▶ **PROBLEM TO SOLVE**:
The line that contains "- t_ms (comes" marks the end: retype the data below exactly from its first line through that line.

(Items from a data source)

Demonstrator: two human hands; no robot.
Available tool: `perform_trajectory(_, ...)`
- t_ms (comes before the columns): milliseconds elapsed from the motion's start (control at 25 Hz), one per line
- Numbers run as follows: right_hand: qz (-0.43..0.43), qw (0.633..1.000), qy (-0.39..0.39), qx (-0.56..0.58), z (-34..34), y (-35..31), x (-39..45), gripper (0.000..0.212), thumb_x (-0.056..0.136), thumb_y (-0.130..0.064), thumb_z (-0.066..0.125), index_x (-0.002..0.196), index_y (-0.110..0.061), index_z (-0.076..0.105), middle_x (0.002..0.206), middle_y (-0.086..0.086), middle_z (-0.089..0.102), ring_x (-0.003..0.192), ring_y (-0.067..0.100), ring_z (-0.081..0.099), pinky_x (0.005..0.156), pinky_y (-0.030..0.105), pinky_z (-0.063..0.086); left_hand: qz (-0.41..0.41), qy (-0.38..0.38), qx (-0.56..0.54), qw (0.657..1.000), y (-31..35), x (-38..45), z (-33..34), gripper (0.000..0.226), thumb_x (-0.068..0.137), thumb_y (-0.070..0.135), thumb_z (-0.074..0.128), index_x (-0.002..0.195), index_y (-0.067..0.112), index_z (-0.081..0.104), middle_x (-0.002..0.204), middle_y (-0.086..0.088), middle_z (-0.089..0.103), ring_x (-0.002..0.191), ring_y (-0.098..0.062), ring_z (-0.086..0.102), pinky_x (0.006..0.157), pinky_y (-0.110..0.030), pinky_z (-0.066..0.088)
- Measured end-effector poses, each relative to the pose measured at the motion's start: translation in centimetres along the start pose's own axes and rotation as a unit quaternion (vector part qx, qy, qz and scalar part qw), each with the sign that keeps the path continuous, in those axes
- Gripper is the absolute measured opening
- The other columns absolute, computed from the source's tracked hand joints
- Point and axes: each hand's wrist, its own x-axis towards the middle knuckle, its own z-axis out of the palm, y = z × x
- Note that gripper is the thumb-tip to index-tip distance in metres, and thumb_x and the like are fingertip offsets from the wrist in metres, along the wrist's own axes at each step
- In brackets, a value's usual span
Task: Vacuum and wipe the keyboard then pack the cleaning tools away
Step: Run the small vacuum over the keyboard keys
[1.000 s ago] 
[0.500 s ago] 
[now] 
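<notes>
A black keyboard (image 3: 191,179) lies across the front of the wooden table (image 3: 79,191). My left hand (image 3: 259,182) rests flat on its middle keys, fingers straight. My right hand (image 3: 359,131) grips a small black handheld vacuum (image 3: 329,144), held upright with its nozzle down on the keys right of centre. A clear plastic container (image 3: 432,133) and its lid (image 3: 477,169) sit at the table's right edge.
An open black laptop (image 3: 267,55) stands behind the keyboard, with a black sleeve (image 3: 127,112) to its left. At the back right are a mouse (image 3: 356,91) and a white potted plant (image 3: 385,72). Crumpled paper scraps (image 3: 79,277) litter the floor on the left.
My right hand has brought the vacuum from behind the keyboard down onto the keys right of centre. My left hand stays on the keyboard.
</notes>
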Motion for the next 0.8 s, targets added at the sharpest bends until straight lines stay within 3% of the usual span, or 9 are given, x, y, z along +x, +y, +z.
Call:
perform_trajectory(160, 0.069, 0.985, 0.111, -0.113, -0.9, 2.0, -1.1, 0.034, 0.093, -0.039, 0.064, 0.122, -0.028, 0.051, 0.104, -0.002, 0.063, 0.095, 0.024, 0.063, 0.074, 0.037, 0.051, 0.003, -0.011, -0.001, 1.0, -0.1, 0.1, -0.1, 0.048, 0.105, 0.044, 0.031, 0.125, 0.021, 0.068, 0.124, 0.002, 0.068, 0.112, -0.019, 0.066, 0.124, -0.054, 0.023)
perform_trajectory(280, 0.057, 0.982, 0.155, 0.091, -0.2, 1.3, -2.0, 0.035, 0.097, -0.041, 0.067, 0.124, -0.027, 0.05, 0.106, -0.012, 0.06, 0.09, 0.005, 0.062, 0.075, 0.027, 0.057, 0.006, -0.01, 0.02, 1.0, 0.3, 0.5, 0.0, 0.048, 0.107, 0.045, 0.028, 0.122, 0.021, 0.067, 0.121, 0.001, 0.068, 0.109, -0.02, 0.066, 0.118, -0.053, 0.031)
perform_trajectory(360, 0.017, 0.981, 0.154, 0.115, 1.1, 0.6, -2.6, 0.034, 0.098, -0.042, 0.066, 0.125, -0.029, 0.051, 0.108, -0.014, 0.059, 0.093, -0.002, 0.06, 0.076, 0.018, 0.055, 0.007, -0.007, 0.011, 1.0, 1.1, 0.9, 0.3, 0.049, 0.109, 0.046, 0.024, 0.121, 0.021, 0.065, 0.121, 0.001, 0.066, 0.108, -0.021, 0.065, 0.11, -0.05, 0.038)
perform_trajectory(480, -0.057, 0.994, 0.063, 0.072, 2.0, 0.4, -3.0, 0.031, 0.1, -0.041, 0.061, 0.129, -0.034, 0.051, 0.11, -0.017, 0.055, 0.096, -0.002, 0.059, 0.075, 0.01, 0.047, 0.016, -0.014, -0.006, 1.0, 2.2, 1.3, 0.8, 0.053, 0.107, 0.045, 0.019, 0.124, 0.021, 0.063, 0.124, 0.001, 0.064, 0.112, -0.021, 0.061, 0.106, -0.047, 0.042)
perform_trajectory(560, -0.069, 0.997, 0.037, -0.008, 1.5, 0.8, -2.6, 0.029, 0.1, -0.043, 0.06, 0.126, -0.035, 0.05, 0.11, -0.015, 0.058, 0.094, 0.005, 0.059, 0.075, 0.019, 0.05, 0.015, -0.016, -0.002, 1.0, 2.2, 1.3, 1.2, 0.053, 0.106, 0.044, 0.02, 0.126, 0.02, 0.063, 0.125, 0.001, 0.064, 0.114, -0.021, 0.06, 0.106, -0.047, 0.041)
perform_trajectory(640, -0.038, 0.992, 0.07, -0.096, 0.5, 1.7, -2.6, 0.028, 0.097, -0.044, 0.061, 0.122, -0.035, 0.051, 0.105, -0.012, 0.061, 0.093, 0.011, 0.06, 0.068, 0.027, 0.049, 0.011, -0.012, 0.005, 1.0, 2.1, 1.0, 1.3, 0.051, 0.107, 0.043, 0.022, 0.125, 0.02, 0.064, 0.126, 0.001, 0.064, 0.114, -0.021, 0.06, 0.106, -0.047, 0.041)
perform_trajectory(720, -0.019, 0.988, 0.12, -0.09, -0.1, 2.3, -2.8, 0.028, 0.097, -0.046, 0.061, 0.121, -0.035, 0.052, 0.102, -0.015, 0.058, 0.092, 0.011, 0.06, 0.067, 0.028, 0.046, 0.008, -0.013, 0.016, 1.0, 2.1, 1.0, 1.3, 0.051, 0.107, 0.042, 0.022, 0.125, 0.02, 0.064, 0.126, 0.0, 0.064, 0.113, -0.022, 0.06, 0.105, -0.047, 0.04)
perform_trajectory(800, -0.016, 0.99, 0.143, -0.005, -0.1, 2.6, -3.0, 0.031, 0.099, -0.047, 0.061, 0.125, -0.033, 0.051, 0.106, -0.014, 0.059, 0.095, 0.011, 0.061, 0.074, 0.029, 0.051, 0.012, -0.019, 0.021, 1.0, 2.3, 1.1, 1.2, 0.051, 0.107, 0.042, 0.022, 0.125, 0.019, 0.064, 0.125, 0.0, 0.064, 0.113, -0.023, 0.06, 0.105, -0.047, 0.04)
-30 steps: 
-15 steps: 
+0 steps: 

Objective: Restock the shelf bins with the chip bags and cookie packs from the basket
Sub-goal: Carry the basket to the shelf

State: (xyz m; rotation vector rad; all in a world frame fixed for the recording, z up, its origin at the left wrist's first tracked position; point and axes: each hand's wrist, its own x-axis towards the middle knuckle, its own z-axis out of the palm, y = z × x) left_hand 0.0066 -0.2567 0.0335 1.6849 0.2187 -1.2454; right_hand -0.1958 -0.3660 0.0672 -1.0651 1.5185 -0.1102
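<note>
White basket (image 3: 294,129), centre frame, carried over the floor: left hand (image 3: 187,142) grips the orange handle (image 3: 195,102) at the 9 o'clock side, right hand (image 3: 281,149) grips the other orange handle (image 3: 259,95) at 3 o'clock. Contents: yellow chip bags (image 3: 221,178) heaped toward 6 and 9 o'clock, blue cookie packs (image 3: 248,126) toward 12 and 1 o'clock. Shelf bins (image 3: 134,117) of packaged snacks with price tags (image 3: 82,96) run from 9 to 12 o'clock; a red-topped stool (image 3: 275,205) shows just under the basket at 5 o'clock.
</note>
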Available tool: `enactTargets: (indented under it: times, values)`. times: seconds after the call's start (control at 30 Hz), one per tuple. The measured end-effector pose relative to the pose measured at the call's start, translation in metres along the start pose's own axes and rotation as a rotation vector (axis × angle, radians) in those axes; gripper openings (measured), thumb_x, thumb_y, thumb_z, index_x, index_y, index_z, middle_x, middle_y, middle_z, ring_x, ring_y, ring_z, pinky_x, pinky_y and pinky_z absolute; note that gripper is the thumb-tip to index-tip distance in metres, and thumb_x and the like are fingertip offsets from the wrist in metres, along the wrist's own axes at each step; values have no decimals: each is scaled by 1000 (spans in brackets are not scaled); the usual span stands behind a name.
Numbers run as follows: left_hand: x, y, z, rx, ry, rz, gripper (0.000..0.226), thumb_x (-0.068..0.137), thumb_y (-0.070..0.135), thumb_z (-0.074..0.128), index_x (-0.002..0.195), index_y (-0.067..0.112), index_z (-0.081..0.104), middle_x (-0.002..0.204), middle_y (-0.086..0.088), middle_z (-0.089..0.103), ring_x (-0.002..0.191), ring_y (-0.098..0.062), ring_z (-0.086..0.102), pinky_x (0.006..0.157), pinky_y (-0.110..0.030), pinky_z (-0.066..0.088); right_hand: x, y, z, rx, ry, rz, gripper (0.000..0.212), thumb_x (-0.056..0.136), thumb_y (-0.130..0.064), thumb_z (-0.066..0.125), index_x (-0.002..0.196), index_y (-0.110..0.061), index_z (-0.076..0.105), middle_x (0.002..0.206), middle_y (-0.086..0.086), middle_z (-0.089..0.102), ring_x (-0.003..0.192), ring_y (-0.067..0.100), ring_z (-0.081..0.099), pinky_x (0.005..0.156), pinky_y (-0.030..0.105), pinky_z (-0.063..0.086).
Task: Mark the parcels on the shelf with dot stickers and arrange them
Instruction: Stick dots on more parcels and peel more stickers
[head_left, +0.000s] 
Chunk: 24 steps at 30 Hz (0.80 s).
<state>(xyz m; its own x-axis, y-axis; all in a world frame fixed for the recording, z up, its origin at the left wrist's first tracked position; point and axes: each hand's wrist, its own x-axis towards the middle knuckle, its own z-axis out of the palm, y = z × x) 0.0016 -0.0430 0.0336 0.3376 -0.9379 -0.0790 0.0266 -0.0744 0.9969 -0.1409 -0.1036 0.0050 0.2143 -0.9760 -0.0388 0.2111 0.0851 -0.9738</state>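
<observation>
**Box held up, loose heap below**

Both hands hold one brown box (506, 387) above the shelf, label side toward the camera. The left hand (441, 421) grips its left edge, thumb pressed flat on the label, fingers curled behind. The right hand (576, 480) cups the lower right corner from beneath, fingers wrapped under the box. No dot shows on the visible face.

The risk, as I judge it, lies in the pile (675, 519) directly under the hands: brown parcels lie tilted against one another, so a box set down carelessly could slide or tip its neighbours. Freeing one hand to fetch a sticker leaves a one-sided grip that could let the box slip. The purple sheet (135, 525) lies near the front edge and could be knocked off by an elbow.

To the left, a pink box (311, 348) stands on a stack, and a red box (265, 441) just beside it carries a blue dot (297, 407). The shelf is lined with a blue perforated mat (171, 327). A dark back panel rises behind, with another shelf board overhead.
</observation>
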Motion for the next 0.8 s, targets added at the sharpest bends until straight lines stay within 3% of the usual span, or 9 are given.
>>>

▶ **OUTPUT OF THE TASK**:
Demonstrator: two human hands; no robot.
Available tool: `perform_trajectory(_, ...)`
- t_ms (comes before the columns): milliseconds elapsed from the motion's start (control at 25 Hz), one per line

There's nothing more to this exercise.